When Sentinels first came out it was a sensation – a cornucopia of decks and powers, different systems to try out and big, schlocky baddies to kablam and pow. Over a decade later and, truthfully, some of what it has to offer doesn’t feel quite so radical. Marvel offers its own in-universe superhero card battler experience, full of the licensable content cashcows that dominate so much of our screentime. Despite the shiny revamp, is it time for Sentinels to admit it’s getting old and hang up its cape?

I can’t argue that this game has the best artwork, or the deepest card mechanics, or the best lore,

but something about the whole experience just works. The hero decks are nicely varied both in playstyle and complexity, there’s a cool ‘nemesis’ mechanic that means if your hero is fighting their arch enemy both you and the villain deal extra damage – it’s very inviting to pick up and play.
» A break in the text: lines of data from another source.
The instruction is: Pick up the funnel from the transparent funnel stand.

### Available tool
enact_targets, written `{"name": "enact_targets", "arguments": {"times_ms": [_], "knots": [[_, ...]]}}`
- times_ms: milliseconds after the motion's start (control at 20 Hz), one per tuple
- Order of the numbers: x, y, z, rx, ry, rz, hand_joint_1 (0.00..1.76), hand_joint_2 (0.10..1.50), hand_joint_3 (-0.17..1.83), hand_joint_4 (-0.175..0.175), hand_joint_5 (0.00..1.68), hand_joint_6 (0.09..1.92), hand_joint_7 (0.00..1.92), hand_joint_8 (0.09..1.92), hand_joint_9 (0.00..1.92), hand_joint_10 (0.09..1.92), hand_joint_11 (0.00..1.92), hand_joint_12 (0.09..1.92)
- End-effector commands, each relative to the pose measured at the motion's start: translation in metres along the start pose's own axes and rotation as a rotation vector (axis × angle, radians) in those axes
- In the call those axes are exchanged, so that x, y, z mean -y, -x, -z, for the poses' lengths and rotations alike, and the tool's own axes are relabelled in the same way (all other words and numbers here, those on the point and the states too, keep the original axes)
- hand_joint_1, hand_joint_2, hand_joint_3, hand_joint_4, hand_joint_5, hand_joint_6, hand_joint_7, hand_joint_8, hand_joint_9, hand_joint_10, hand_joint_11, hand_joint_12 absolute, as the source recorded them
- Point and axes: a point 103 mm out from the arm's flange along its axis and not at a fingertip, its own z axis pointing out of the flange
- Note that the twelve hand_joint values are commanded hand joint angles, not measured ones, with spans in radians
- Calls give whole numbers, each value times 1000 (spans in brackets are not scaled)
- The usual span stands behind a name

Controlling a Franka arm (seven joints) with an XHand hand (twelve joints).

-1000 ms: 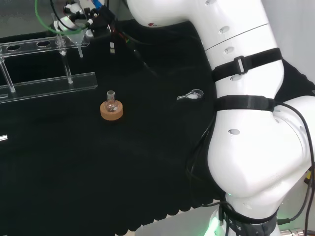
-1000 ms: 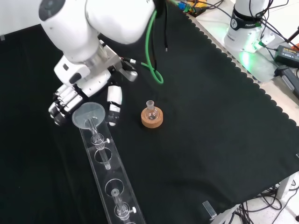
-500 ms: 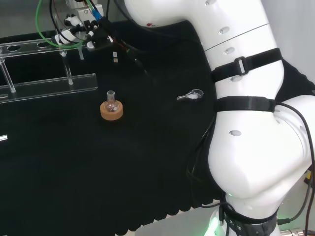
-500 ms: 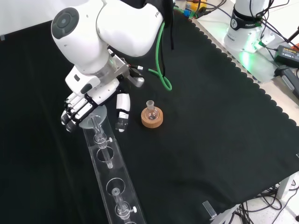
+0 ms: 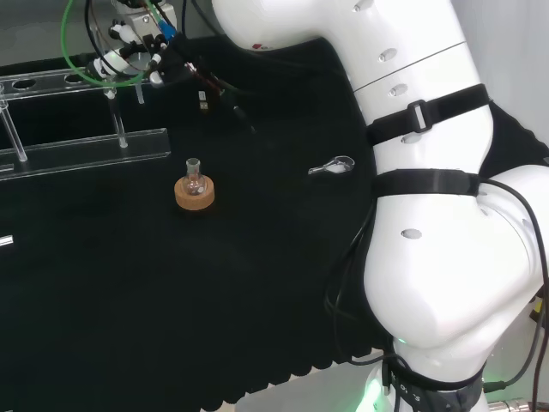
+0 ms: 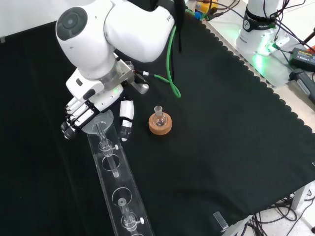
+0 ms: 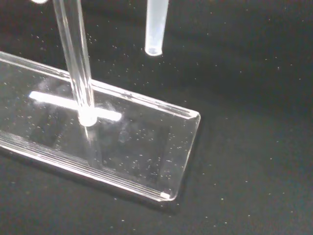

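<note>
The clear funnel sits in the end hole of the transparent stand, its stem hanging down through the top rail. My hand hovers over that end. Its fingers lie against the funnel's rim on the left in the front view. The thumb hangs a little apart on the right, so the hand is open around the bowl. In the head view the hand covers the funnel at the stand's right end. The wrist view shows the funnel's stem, a stand post and the base plate.
A small round flask stands on a cork ring just right of the thumb in the front view. A small clear glass piece lies on the cloth near the arm's links. More glass pieces sit further along the stand.
The hand has come down and across onto the funnel's end of the stand over the second, then shifted slightly left in the front view. The funnel stays in the stand.
</note>
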Motion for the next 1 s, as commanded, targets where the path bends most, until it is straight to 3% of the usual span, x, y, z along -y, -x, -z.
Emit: {"name": "enact_targets", "arguments": {"times_ms": [50,250,500,550,700,800,1000], "knots": [[-3,2,-3,15,14,-6,0,804,8,-31,86,87,0,777,278,1127,441,1483],[-7,5,0,9,32,-4,11,823,19,-152,223,87,77,1178,544,1197,809,1366],[-11,18,-1,-13,62,5,60,851,39,-175,340,87,241,1385,757,1296,1113,1288],[-11,19,-1,-9,74,2,73,862,52,-175,356,150,282,1429,798,1327,1159,1292],[-11,21,-1,0,86,-4,132,888,97,-175,218,767,388,1549,911,1410,1284,1308],[-10,22,0,4,87,-9,188,901,117,-175,134,1048,433,1616,982,1448,1365,1324],[-10,22,0,35,85,-29,372,922,143,-175,62,1210,468,1665,1102,1449,1501,1304]]}}
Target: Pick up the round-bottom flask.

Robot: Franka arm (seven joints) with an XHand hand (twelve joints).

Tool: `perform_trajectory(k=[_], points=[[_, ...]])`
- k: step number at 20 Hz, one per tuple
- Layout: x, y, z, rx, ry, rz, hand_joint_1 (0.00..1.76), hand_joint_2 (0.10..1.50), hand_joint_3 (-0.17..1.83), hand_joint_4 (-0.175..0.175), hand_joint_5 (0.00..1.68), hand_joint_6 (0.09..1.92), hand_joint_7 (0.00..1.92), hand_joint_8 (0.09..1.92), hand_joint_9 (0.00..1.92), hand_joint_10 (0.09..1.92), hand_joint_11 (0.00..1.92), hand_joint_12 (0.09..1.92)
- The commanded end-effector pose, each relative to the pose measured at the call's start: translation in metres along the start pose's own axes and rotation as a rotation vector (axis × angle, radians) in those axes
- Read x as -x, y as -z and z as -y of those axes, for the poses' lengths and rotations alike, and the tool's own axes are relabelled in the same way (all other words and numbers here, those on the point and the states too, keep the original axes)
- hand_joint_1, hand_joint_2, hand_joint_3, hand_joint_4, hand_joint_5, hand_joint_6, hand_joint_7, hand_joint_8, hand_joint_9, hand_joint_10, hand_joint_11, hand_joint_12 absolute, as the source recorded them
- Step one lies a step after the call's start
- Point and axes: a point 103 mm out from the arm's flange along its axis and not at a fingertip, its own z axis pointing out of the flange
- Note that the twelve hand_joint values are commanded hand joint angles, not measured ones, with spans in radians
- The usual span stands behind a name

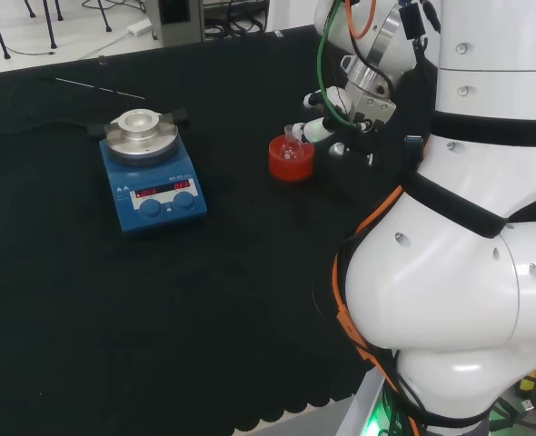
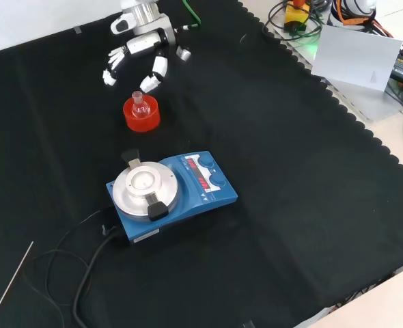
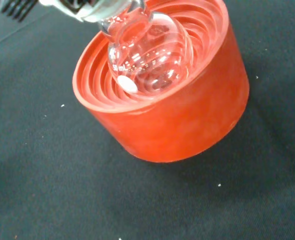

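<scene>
Clear glass flask (image 3: 150, 52), round bulb, sits in red ribbed ring (image 3: 187, 120); hand (image 2: 141, 51) just beside, fingers spread, empty.

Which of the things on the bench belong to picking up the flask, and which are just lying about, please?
Belong to the job:
- round-bottom flask, clear glass, seated in its stand
- red ribbed stand under it
- hand, fingers spread just beyond the flask in the front view

Lying about:
- blue hotplate stirrer with its cable
- thin rod on the cloth
</scene>
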Motion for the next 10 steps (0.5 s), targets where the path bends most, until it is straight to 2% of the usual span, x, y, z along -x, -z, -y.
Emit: perform_trajectory(k=[1, 10], points=[[-0.0006, -0.0035, -0.0052, 0.007, 0.011, -0.017, 0.88, 0.63, 0.76, -0.035, 0.53, 0.09, 0.2, 0.61, 0.36, 0.64, 0.0, 1.36], [0.0032, -0.0123, -0.0118, 0.008, 0.012, -0.013, 0.9, 0.62, 0.77, -0.03, 0.56, 0.09, 0.19, 0.6, 0.36, 0.63, 0.01, 1.37]])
In this remake, it feels like heroes do more damage overall, but also that they receive more damage in return – perhaps in an effort to make fights more dramatic. Reaction abilities allow you to respond on the villain’s turn, making gameplay a bit more dynamic than just pick a card, play a card, draw, pass.

But underpinni­ng all of this is a feeling of unabashed, popcornmun­ching fun. There’s a bit of setup and teardown involved, but in every other sense Sentinels is an easy game to get to the table, with card mechanics that mostly explain themselves (with the exception of a few keywords summarised on the back of the rulebook), a theme that the greenest of players understand­s, and a quick playtime of under an hour. It’s exactly the kind of game that works as an end-of-the-evening palette cleanser after some big, chinstroke­y behemoth.